Many recent clinical analyses in the field of neurology using real-world data have adopted machine learning for disease progression prediction analysis, as the use of predictive models may lead to earlier risk detection, diagnosis and treatment510.

Conventional machine learning models can only process one single longitudinal dataset of fixed length at a time and, precludes the detection of complex patterns and relationships across multiple inputs and heterogeneous risk factors. Deep learning approaches have also been used to explore datasets, but variable number and window sizes are limited11. Due to the exponential growth of biomedical data by volume and dimension, a predictive model’s scalability becomes critical to extract meaningful and accurate insights. To address this issue, we built and applied a multi-head predictive model on the foundation notion of recurrent neural network architecture. An integrative deep learning approach allows for effectively performing disease progression prediction, feature extraction and clustering at scale. Four major clusters and 16 sub-clusters of participants with AD were identified and analyzed by disease progression rate, sex and race.
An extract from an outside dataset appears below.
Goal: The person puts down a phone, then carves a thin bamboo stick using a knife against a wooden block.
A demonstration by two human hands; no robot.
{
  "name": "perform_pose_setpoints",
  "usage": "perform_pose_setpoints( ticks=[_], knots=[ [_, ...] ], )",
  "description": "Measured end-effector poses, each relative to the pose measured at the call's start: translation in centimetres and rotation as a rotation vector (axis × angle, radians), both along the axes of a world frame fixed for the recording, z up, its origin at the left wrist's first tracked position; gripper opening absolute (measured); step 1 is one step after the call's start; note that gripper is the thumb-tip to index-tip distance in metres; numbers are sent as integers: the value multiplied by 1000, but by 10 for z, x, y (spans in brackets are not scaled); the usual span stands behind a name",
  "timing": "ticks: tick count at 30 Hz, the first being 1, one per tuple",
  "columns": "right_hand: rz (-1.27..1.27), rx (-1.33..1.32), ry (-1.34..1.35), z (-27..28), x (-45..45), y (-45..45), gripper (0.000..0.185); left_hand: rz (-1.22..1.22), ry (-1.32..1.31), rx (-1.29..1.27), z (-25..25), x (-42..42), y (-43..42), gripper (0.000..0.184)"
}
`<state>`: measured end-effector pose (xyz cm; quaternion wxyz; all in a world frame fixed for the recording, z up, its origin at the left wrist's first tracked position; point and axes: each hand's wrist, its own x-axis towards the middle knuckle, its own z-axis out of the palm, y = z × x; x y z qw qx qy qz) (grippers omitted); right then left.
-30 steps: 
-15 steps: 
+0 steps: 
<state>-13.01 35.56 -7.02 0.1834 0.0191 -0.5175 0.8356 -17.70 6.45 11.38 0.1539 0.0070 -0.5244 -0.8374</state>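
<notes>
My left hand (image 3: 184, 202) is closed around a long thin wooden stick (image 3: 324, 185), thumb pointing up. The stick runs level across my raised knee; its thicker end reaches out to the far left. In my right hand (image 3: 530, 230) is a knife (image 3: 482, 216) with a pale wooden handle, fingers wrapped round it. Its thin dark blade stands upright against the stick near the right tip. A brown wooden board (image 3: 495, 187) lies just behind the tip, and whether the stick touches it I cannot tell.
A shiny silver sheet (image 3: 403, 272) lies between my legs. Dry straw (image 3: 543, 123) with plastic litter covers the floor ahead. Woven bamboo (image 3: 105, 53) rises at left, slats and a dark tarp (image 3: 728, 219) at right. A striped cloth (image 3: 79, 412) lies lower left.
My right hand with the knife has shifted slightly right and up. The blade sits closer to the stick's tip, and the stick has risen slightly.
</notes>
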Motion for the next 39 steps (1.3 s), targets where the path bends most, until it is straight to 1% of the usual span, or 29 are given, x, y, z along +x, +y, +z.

This analysis has 2 main hypotheses: (1) an integrative multi-head and multi-modal deep learning model enables learning patterns from multiple predictors at scale and (2) accurate identification of the top predictors, descriptive statistics and the combined depiction of disease trajectories are necessary to reflect the heterogeneity of the AD population. The objective of this analysis was to predict participants’ cognitive status at their last visit from their first visit while asymptomatic. We also performed clustering analysis to group participants based on disease progression speed, race and sex.

Results

Study population

The study population consisted of 6110 participants with 447 distinct features across multiple domains, including data points collected from a total of 36,632 annual clinic visits (Fig. 1). The 447 distinct features spanned 3 input datasets, each with a different number of dimensions and time steps (Table 1).

Fig. 1.

Fig. 1

Study population selection criteria flowchart. MCI mild cognitive impairment, MRI magnetic resonance imaging, NACC National Alzheimer’s Coordinating Center, NC normal cognition, UDS uniform data set.

Table 1.

Study population and input datasets breakdown.

Input datasets Type of data Unique participants (n) Features (n) Time steps (n)
NACC61 uniform data set Time series 6110 246 15
NACC61 uniform data set Cross-sectional 6110 59 1
NACC61 MRI imaging data MRI time series 1918 142 6

MRI magnetic resonance imaging.

Of the 6110 unique participants, 63% were female and 37% were male, 87% were White and 13% were Black/African American; approximately 5% of the White participants also identified themselves as Hispanic/Latino. At the initial visit, 85% of the study participants were 61 years of age or older. Approximately 2% of the participants had less than 12 years of education, 53% had 12 to 18 years and 45% had 18 or more years. A total of 62% of participants were married, 14% were widowed and 14% were divorced. Among the participants, 61% did not have the risk gene apolipoprotein E4 (APOE4) allele, 27% had 1 copy and 3% had 2 copies; APOE4 status was unknown in 9%.

Disease progression prediction model performance

Of the 15 models evaluated, the multi-head, multi-modality, early-fusion, 2-layer convolutional neural network (CNN) model performed best across all metrics (accuracy, root mean square error, precision, recall, F1 score and run time), although the performance of the first CNN late-fusion or fourth long-short term memory (LSTM) late-fusion models came very close (Table 2). The loss and accuracy learning curves (Fig. S1) indicated that over- or under-fitting issues were properly addressed via cross-validation and hyper-parameter tuning.

Table 2.

Comparison of 15 predictive models of various architecture designs and configurations.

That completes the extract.